Recently, manganese-based MRI nano-probes have emerged as a new class of efficient, positive contrast and potential alternatives of Gd³⁺ [41,42,43]. Paramagnetic Mn²⁺ ions induced a significant characteristic for shortening T₁ relaxation times [44]. Au@MnO₂ core/shell (50 nm) nanostructures were prepared by laser irradiation of Au NPs in the presence of KMnO₄, which may hinder the photothermal properties after the second irradiation [45]. Moreover, some large-sized and unstructured Au-MnO₂ particles have been reported to possess good properties for the detection of electrocatalytic hydrogen evolution, as flexible supercapacitors, and in radiotherapy applications [34,46,47,48]. Au@Mn₃O₄ nanoflower (30 nm)-shaped structures were prepared using a two-step method by growing Mn₃O₄ NPs onto Au seeds for T₁-weighted MRI and PTT of breast cancer [49]. Previously, scarcely a report has been found on an electrochemical sensor to identify H₂O₂ produced from living cells using Au/MnO nanoparticles [50]. Therefore, it is essential to design biocompatible and functionalized Au and MnO hybrid composites using a simple synthesis method for cancer theranostic applications.

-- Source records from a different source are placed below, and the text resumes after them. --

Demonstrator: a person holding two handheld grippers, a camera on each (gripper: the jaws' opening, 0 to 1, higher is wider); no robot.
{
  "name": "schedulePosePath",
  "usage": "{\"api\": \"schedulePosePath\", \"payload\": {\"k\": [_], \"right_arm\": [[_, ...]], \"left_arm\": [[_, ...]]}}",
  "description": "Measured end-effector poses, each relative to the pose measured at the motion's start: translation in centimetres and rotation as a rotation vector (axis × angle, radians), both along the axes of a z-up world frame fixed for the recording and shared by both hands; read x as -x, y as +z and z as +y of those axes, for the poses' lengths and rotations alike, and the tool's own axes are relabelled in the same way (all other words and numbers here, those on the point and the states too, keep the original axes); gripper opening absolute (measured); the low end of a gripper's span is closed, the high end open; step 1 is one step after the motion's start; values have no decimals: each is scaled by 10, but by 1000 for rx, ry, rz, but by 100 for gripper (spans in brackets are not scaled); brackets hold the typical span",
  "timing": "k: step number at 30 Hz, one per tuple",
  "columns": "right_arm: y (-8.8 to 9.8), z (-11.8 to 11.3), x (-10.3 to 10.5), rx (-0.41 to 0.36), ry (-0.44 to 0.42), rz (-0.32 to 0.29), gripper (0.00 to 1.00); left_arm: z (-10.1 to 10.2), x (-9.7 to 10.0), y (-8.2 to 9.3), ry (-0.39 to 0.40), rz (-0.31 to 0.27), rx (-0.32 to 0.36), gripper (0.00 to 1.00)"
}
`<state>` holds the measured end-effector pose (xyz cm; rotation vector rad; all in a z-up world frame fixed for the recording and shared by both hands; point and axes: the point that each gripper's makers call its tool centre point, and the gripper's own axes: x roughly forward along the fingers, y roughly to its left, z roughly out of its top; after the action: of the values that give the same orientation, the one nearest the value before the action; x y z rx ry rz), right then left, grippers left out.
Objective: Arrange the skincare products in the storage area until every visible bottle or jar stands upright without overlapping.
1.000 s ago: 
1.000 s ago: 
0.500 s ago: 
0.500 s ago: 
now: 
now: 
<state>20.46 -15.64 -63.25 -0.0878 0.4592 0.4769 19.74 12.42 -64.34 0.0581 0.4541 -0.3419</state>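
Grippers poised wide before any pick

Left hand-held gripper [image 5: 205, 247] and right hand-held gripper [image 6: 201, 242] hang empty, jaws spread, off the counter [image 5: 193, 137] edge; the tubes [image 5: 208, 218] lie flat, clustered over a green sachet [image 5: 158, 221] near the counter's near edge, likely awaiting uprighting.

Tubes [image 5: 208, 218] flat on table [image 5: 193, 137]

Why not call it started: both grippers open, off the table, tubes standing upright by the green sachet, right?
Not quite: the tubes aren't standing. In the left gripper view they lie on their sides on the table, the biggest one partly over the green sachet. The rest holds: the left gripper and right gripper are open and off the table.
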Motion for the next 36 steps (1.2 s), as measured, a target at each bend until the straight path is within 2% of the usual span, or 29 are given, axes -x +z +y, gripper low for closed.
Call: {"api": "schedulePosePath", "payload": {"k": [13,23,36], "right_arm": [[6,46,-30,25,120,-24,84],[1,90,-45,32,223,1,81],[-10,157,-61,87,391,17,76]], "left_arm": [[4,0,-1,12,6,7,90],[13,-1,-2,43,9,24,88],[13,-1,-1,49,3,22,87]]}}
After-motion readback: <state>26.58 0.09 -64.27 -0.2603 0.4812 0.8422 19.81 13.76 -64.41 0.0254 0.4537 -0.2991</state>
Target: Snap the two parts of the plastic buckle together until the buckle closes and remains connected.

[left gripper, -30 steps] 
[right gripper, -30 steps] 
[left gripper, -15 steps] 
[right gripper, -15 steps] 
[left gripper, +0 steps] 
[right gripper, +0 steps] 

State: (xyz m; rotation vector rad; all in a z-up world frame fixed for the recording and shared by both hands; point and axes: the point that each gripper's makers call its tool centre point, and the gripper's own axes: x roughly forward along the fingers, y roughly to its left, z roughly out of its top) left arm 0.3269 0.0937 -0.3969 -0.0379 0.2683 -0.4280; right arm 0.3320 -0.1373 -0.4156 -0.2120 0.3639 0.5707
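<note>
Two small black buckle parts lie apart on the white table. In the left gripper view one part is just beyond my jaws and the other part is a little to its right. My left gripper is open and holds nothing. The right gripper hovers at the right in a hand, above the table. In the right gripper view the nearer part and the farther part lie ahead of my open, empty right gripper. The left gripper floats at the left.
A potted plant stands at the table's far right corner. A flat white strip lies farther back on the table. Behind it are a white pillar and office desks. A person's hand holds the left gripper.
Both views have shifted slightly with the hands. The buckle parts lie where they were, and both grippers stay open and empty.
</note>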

In order to realize a promising theranostic agent and resolve the aforementioned serious toxicity issues of Gd- and Fe-based contrast agents, biocompatible plasmonic magnetic Au-MnO hybrid nanoparticles (HNPs) were prepared using a simple solution-based one-step synthesis method as shown in Scheme 1. Chitosan oligosaccharide (COS) and Pluronic^® F-127 polymers were used to improve the stability and solubility of the prepared oleic acid-coated Au-MnO HNPs in an aqueous medium owing to their numerous applications in biomedical and pharmaceutics [51,52]. The advanced characterization techniques confirmed the structural properties. In addition, the synthesized biocompatible multifunctional Au-MnO HNPs were effectively utilized in T₁ MR imaging and photothermal therapy of breast cancer.

2. Materials and Methods

2.1. Materials

Manganese (II) chloride tetrahydrate (MnCl₂·4H₂O, Adamas, Shanghai, China), sodium oleate (Adamas, Shanghai, China), hydrogen tetrachloroaurate (III) hydrate (HAuCl₄·4H₂O, Adamas, Shanghai, China), oleylamine (90%, Adamas, Shanghai, China), 1-octadecene (90%, General-reagent, Shanghai, China), Pluronic^® F-127 [poly(ethylene oxide)-poly(propylene oxide)-poly(ethylene oxide), PEO-PPO-PEO] (PF127, General-reagent, Shanghai, China), chitosan oligosaccharide (COS, Mw ≤ 2000, Macklin, China), oleic acid (Aladdin, Shanghai, China), fluorescein 5(6)-isothiocyanate (FITC, Aladdin, Shanghai, China), Calcein acetoxymethyl ester (Calcein AM, Beyotime, Shanghai, China), propidium iodide (PI, Beyotime, Shanghai, China), Dulbecco’s modified Eagle medium (DMEM, high glucose, Gibco, C11995), 3-(4,5-dimethylthiazol-2-yl)-2,5-diphenyl tetrazolium bromide (MTT, Beyotime, Shanghai, China), fetal bovine serum (FBS, Hyclone, Logan, UT, USA, SH30070.03), phosphate buffer saline (PBS, Hyclone, Logan, UT, USA, SH30256.FS). Trichloromethane (CHCl₃), n-hexane, cyclohexane, ethanol, and acetone were purchased from Shuanglin chemicals, Hangzhou, China, and used as received.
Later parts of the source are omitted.